▶ _What is expected_
Only one stretch of the listing below is wanted. Begin at the line that has "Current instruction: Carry", stop after the line that has "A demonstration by", and repeat every line in between exactly.

─── Given material

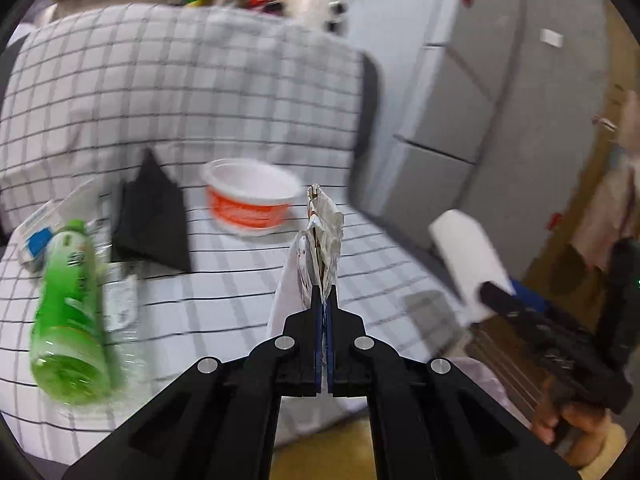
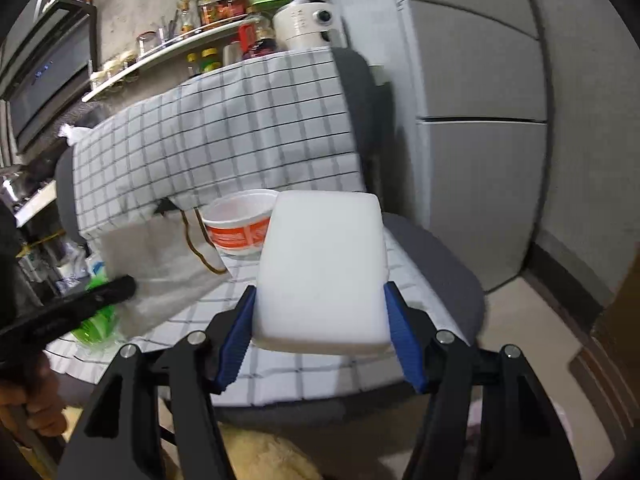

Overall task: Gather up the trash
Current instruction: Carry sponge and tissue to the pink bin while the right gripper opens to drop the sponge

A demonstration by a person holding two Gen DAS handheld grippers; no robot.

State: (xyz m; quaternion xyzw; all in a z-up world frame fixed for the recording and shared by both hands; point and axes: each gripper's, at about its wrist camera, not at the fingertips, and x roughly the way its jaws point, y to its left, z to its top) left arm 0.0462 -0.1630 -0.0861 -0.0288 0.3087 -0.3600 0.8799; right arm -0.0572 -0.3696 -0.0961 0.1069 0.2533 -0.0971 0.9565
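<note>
Left gripper [image 1: 324,300]: clenched on a crumpled wrapper [image 1: 322,236], the blue pads pressed together with the paper pinched edge-on between them; the wrapper stands up from the fingertips, silvery and creased, with a flat white flap hanging down its left side

Right gripper [image 2: 320,300]: grasping a white foam block [image 2: 320,264], one blue pad against each side of it; the block fills the gap between the fingers and juts out ahead of them

Cup [image 1: 250,200]: an empty white cup with an orange band, just ahead and slightly left of the left gripper's tips; in the right wrist view it sits beyond the block, partly hidden by it [image 2: 240,226]

Green bottle [image 1: 70,316]: lying on its side well to the left of the left gripper, on clear crinkled plastic; blurred

Black cloth [image 1: 154,220]: folded, ahead and left of the left gripper, between the bottle and the cup

Checked cloth [image 1: 200,280]: white with a dark grid, spread over the chair [image 2: 440,264] seat and back; it lies under both grippers, and all the loose trash rests on it

Hands: a hand [image 1: 576,420] grips the right tool's handle at the lower right of the left wrist view; another hand [image 2: 36,412] shows at the lower left of the right wrist view
</note>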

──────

▶ _Response to the task_
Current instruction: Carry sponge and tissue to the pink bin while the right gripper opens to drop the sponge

A demonstration by a person holding two Gen DAS handheld grippers; no robot.

That completes the exercise.